:: Your instructions ::
Retype the records below word for word and omit any image.

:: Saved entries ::
***

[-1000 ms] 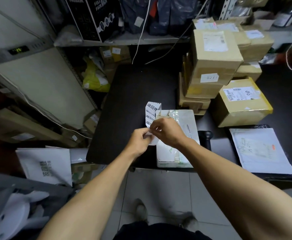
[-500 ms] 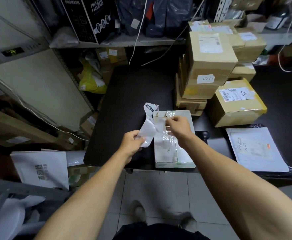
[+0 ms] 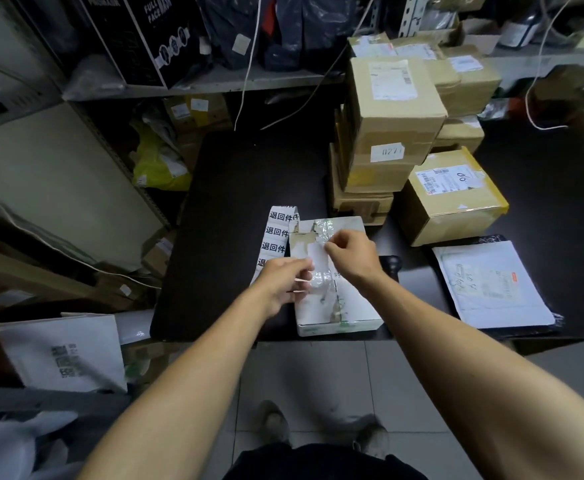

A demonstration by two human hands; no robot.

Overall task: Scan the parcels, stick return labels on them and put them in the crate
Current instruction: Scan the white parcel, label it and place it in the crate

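Observation:
A flat white taped parcel [image 3: 339, 306] lies at the front edge of the black table [image 3: 242, 188]. A strip of white return labels [image 3: 278, 233] with black print stands beside the parcel's left edge, and my left hand [image 3: 285, 280] holds its lower end. My right hand [image 3: 351, 254] pinches a single peeled white label [image 3: 318, 259] over the top of the parcel. The label's printed side is not visible. A black scanner [image 3: 390, 263] lies just right of the parcel, mostly hidden behind my right wrist.
Stacked cardboard boxes [image 3: 390, 133] fill the table's back right, with a yellow-taped box [image 3: 453, 199] in front. A white mailer [image 3: 491, 285] lies at the right. Shelves with bags stand behind. White bags [image 3: 65, 351] sit on the floor at left.
My right hand peeled one label off the strip and carried it right, over the parcel. My left hand lowered the strip beside the parcel's left edge.

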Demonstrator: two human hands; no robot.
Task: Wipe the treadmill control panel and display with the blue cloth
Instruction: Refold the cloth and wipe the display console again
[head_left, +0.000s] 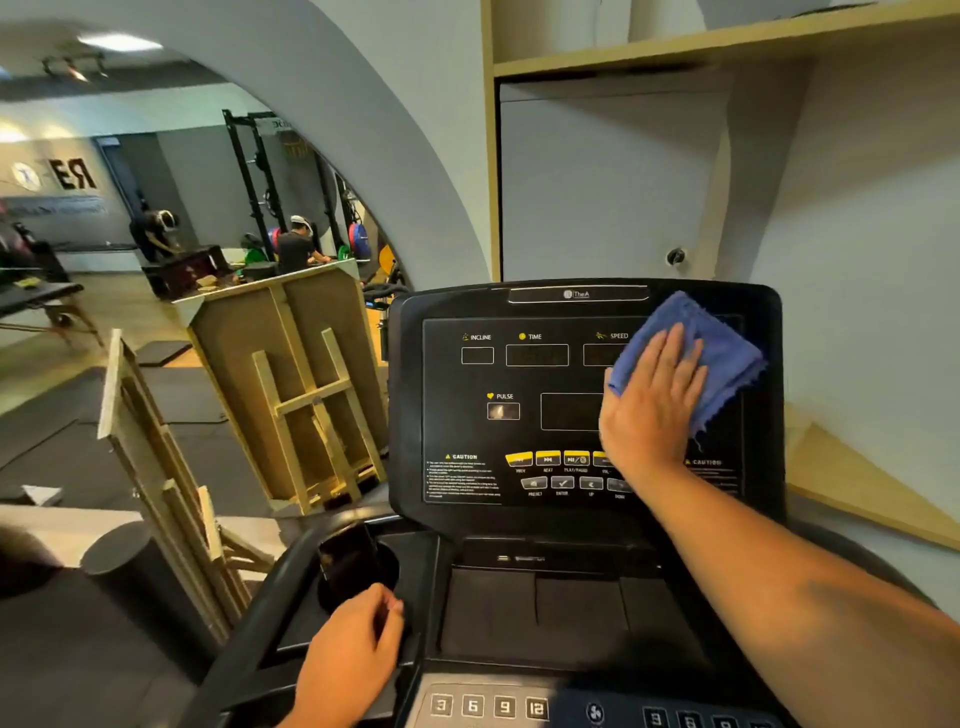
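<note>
Right hand (652, 400) lies flat, fingers spread, pressing the cloth (696, 353) against the display (519, 405); cloth extends past the fingertips, upper right. Left hand (348, 654) fingers curl over the console (571, 613) edge beside the cupholder (358, 571).

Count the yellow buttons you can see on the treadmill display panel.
4: a row below the display, three whole, a fourth partly under the right hand. More may be hidden.

Arched mirror (218, 171) left, pale wall (857, 218), wooden shelf (717, 52) above.
</note>
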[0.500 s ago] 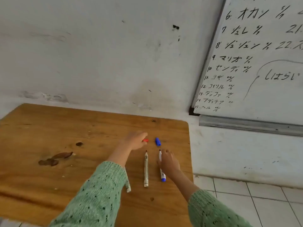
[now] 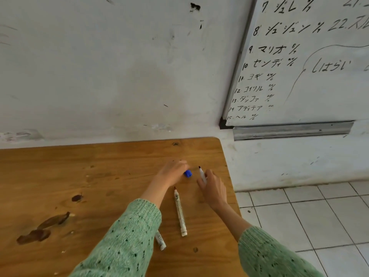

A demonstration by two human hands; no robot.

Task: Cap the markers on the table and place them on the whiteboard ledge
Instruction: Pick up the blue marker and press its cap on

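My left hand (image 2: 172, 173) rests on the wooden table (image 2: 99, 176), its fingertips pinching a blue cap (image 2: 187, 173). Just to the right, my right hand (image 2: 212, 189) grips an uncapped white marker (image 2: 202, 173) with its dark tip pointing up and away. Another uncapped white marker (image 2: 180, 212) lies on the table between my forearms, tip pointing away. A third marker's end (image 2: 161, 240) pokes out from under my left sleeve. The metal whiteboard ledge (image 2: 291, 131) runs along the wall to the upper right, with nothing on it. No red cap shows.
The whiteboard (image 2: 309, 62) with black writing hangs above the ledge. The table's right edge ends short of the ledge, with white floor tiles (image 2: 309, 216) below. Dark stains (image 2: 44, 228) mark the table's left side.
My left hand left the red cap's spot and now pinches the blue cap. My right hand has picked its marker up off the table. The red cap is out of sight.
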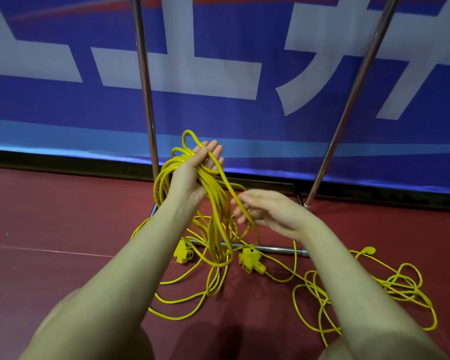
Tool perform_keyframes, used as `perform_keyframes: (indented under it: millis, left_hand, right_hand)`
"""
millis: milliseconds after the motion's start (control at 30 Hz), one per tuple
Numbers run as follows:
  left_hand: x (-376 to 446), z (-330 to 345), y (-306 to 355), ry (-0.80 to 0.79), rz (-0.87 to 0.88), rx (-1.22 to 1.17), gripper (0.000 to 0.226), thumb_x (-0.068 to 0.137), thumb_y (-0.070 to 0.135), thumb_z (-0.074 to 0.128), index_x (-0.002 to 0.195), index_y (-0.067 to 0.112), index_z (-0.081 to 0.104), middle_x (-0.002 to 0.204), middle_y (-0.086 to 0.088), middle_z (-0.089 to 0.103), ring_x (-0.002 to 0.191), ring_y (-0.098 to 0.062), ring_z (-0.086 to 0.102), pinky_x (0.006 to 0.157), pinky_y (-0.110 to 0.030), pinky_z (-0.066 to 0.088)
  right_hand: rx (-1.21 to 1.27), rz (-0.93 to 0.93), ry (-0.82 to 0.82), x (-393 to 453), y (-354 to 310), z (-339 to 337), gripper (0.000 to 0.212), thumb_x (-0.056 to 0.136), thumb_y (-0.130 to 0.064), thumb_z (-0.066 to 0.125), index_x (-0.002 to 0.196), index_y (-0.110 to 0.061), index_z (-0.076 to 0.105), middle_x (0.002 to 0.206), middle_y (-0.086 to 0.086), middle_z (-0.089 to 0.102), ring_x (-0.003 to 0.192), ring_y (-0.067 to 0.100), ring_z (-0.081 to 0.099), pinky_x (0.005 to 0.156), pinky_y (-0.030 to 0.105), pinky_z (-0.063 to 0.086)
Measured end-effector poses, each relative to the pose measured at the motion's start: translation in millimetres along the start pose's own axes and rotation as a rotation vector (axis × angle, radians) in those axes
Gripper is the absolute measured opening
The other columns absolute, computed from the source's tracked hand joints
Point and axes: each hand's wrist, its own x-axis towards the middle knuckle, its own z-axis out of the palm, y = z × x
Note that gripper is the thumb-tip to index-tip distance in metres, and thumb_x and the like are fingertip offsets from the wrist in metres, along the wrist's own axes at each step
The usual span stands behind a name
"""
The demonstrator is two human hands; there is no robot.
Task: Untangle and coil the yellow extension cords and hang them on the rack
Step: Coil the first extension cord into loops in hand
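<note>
Left hand (196,172) was raised palm-up, gripping the cord bundle (213,203); right hand (268,211) hung blurred beside the bundle, fingers loosely extended.

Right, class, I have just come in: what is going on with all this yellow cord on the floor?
A person is coiling a yellow extension cord. The left hand holds a bundle of loops up in front of the metal rack. The right hand guides the next strand toward it. Two socket ends and lie on the red floor, and a loose tangle lies to the right. Nothing visibly hangs on the rack.
</note>
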Motion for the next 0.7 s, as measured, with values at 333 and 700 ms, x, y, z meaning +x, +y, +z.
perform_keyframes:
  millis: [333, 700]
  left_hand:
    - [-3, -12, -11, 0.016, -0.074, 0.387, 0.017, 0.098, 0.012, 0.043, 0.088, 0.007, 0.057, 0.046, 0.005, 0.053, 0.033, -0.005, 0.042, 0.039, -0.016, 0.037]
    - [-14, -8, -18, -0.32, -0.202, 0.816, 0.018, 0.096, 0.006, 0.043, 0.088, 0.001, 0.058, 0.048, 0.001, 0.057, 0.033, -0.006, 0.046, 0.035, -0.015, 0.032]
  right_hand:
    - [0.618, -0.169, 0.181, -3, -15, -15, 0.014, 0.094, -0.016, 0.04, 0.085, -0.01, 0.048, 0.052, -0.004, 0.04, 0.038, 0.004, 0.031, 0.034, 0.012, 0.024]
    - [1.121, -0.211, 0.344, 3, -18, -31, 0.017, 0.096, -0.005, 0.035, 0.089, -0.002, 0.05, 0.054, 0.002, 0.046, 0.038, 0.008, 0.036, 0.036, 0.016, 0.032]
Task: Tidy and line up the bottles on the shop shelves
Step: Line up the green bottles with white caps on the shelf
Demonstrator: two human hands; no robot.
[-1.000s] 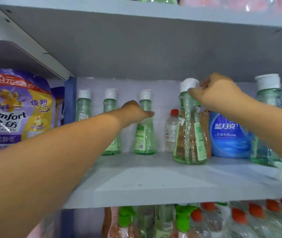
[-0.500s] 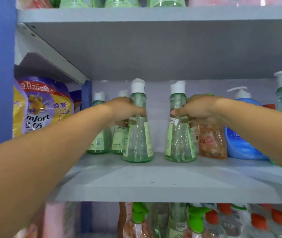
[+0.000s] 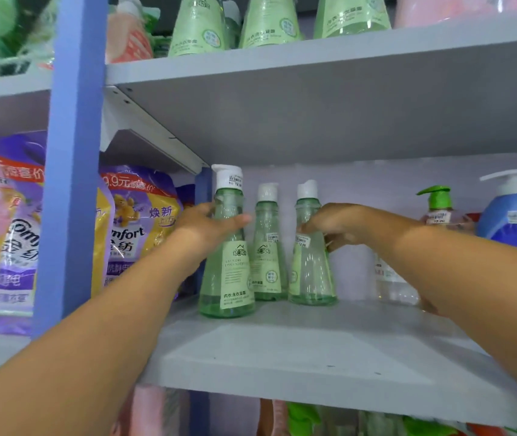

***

:: Completed task ::
[-1000 ms] 
[-500 ms] 
[+0 ms] 

A demonstration by two human hands; no robot.

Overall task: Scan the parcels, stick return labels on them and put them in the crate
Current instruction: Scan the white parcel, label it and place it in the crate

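Observation:
A flat white taped parcel [image 3: 339, 306] lies at the front edge of the black table [image 3: 242, 188]. A strip of white return labels [image 3: 278, 233] with black print stands beside the parcel's left edge, and my left hand [image 3: 285, 280] holds its lower end. My right hand [image 3: 351, 254] pinches a single peeled white label [image 3: 318, 259] over the top of the parcel. The label's printed side is not visible. A black scanner [image 3: 390, 263] lies just right of the parcel, mostly hidden behind my right wrist.
Stacked cardboard boxes [image 3: 390, 133] fill the table's back right, with a yellow-taped box [image 3: 453, 199] in front. A white mailer [image 3: 491, 285] lies at the right. Shelves with bags stand behind. White bags [image 3: 65, 351] sit on the floor at left.
My right hand peeled one label off the strip and carried it right, over the parcel. My left hand lowered the strip beside the parcel's left edge.
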
Demonstrator: two human hands; no robot.
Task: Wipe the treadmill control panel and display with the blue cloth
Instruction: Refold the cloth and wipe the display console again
[head_left, +0.000s] 
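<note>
Right hand (652, 400) lies flat, fingers spread, pressing the cloth (696, 353) against the display (519, 405); cloth extends past the fingertips, upper right. Left hand (348, 654) fingers curl over the console (571, 613) edge beside the cupholder (358, 571).

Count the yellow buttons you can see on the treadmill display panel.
4: a row below the display, three whole, a fourth partly under the right hand. More may be hidden.

Arched mirror (218, 171) left, pale wall (857, 218), wooden shelf (717, 52) above.
</note>
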[0.500 s ago] 
[now] 

A demonstration by two human hands; no robot.

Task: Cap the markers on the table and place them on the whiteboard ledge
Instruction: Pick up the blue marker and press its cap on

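My left hand (image 2: 172, 173) rests on the wooden table (image 2: 99, 176), its fingertips pinching a blue cap (image 2: 187, 173). Just to the right, my right hand (image 2: 212, 189) grips an uncapped white marker (image 2: 202, 173) with its dark tip pointing up and away. Another uncapped white marker (image 2: 180, 212) lies on the table between my forearms, tip pointing away. A third marker's end (image 2: 161, 240) pokes out from under my left sleeve. The metal whiteboard ledge (image 2: 291, 131) runs along the wall to the upper right, with nothing on it. No red cap shows.
The whiteboard (image 2: 309, 62) with black writing hangs above the ledge. The table's right edge ends short of the ledge, with white floor tiles (image 2: 309, 216) below. Dark stains (image 2: 44, 228) mark the table's left side.
My left hand left the red cap's spot and now pinches the blue cap. My right hand has picked its marker up off the table. The red cap is out of sight.
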Tool perform_keyframes, used as `perform_keyframes: (indented under it: millis, left_hand, right_hand)`
"""
millis: milliseconds after the motion's start (control at 30 Hz), one per tuple
Numbers run as follows:
  left_hand: x (-376 to 446), z (-330 to 345), y (-306 to 355), ry (-0.80 to 0.79), rz (-0.87 to 0.88), rx (-1.22 to 1.17), gripper (0.000 to 0.226), thumb_x (-0.068 to 0.137), thumb_y (-0.070 to 0.135), thumb_z (-0.074 to 0.128), index_x (-0.002 to 0.195), index_y (-0.067 to 0.112), index_z (-0.081 to 0.104), middle_x (-0.002 to 0.204), middle_y (-0.086 to 0.088), middle_z (-0.089 to 0.103), ring_x (-0.002 to 0.191), ring_y (-0.098 to 0.062), ring_z (-0.086 to 0.102), pinky_x (0.006 to 0.157), pinky_y (-0.110 to 0.030), pinky_z (-0.066 to 0.088)
  right_hand: rx (-1.21 to 1.27), rz (-0.93 to 0.93), ry (-0.82 to 0.82), x (-393 to 453), y (-354 to 310), z (-339 to 337), gripper (0.000 to 0.212), thumb_x (-0.056 to 0.136), thumb_y (-0.130 to 0.064), thumb_z (-0.066 to 0.125), index_x (-0.002 to 0.196), index_y (-0.110 to 0.061), index_z (-0.076 to 0.105), middle_x (0.002 to 0.206), middle_y (-0.086 to 0.086), middle_z (-0.089 to 0.102), ring_x (-0.003 to 0.192), ring_y (-0.067 to 0.100), ring_z (-0.081 to 0.099), pinky_x (0.005 to 0.156), pinky_y (-0.030 to 0.105), pinky_z (-0.063 to 0.086)
Measured end-effector poses, each relative to the pose measured at the motion's start: translation in millimetres along the start pose's own axes and rotation as a rotation vector (axis × angle, radians) in those axes
Gripper is the absolute measured opening
The other columns absolute, computed from the source's tracked hand joints
Point and axes: each hand's wrist, its own x-axis towards the middle knuckle, its own z-axis out of the palm, y = z × x
Note that gripper is the thumb-tip to index-tip distance in metres, and thumb_x and the like are fingertip offsets from the wrist in metres, along the wrist's own axes at each step
The usual span stands behind a name
"""
The demonstrator is two human hands; there is no robot.
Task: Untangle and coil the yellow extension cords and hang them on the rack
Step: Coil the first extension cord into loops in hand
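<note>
Left hand (196,172) was raised palm-up, gripping the cord bundle (213,203); right hand (268,211) hung blurred beside the bundle, fingers loosely extended.

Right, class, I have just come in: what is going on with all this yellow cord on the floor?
A person is coiling a yellow extension cord. The left hand holds a bundle of loops up in front of the metal rack. The right hand guides the next strand toward it. Two socket ends and lie on the red floor, and a loose tangle lies to the right. Nothing visibly hangs on the rack.
</note>
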Motion for the next 0.7 s, as measured, with values at 333 and 700 ms, x, y, z meaning +x, +y, +z.
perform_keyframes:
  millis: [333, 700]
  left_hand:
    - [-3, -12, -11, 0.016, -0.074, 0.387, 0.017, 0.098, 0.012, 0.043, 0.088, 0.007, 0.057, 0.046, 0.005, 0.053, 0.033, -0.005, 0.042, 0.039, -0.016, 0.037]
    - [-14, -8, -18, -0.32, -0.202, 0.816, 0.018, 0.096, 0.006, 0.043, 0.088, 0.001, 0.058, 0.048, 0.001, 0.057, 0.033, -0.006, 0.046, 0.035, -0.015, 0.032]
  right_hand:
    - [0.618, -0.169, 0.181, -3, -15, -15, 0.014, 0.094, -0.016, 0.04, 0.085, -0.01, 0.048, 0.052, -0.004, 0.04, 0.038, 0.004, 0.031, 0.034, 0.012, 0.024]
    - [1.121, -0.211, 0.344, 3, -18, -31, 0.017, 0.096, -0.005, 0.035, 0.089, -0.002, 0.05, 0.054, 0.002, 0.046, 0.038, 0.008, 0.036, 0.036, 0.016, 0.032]
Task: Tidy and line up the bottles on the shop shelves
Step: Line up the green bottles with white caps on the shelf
Demonstrator: two human hands; no robot.
[-1.000s] 
[-0.500s] 
[+0.000s] 

This finishes the output.